## Try it
When you reach the listing, restate it word for word, leaving nothing out.

## Raw data
::::

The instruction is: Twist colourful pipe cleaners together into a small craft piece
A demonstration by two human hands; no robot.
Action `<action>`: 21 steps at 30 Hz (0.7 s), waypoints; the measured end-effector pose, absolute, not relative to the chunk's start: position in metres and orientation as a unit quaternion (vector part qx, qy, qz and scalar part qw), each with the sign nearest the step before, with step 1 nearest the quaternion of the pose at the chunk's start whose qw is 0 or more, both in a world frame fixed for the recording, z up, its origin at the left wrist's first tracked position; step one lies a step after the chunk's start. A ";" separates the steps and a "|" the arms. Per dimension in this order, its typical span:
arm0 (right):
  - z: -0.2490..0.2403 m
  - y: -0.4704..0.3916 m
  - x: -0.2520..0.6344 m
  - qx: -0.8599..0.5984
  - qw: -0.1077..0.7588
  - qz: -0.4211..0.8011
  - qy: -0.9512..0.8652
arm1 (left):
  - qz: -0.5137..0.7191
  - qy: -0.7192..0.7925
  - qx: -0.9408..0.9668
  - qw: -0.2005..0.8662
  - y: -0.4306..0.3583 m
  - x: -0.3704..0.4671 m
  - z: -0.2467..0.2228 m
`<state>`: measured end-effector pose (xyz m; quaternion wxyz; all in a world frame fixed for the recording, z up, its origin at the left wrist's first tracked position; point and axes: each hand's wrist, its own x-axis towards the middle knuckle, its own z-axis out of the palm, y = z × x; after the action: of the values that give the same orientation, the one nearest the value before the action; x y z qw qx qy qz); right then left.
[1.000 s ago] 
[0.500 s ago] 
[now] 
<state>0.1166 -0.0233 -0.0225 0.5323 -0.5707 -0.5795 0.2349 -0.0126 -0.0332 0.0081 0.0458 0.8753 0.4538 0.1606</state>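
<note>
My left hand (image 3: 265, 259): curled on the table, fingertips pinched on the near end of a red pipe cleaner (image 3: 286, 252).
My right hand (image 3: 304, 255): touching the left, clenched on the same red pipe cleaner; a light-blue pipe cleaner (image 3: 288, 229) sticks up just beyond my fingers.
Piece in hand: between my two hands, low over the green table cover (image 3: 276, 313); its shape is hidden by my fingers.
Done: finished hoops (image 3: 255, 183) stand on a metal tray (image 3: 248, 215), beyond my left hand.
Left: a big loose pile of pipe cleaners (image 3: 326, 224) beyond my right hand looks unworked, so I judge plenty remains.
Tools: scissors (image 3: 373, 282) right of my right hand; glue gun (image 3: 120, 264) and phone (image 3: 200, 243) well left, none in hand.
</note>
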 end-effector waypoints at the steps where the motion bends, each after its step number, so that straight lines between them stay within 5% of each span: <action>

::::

## Answer for the task
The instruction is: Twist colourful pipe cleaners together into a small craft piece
A demonstration by two human hands; no robot.
Action `<action>`: 21 steps at 30 Hz (0.7 s), waypoints; the measured end-effector pose, absolute, not relative to the chunk's start: position in metres and orientation as a unit quaternion (vector part qx, qy, qz and scalar part qw), each with the sign nearest the step before, with step 1 nearest the quaternion of the pose at the chunk's start whose qw is 0 or more, both in a world frame fixed for the recording, z up, its origin at the left wrist's first tracked position; step one lies a step after the chunk's start. A ";" separates the steps and a "|" the arms. Per dimension in this order, its typical span:
arm0 (right):
  - z: -0.2490..0.2403 m
  - y: -0.4704..0.3916 m
  - x: -0.2520..0.6344 m
  - qx: -0.8599..0.5984
  - qw: -0.1077..0.7588
  - qz: -0.4211..0.8011
  - qy: -0.9512..0.8652
arm1 (left):
  - qz: -0.5137..0.7191
  - qy: -0.7192..0.7925
  - qx: -0.9408..0.9668
  - qw: -0.2005..0.8662
  - y: -0.4306..0.3583 m
  - x: -0.3704..0.4671 m
  - z: -0.2467..0.2228 m
`<state>`: measured end-effector pose (xyz m; quaternion wxyz; all in a world frame fixed for the recording, z up, its origin at the left wrist's first tracked position; point and axes: each hand's wrist, its own x-axis towards the middle knuckle, its own z-axis out of the palm, y = z × x; after the action: of the values that give the same orientation, the one nearest the value before the action; x y z qw qx qy qz); right then left.
[1.000 s ago] 
[0.500 s ago] 
[now] 
<state>0.1166 -0.0233 -0.0225 0.5323 -0.5707 -0.5795 0.2349 -0.0126 -0.0332 0.0081 0.0458 0.8753 0.4538 0.1606</state>
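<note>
My left hand (image 3: 265, 259): curled on the table, fingertips pinched on the near end of a red pipe cleaner (image 3: 286, 252).
My right hand (image 3: 304, 255): touching the left, clenched on the same red pipe cleaner; a light-blue pipe cleaner (image 3: 288, 229) sticks up just beyond my fingers.
Piece in hand: between my two hands, low over the green table cover (image 3: 276, 313); its shape is hidden by my fingers.
Done: finished hoops (image 3: 255, 183) stand on a metal tray (image 3: 248, 215), beyond my left hand.
Left: a big loose pile of pipe cleaners (image 3: 326, 224) beyond my right hand looks unworked, so I judge plenty remains.
Tools: scissors (image 3: 373, 282) right of my right hand; glue gun (image 3: 120, 264) and phone (image 3: 200, 243) well left, none in hand.
</note>
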 end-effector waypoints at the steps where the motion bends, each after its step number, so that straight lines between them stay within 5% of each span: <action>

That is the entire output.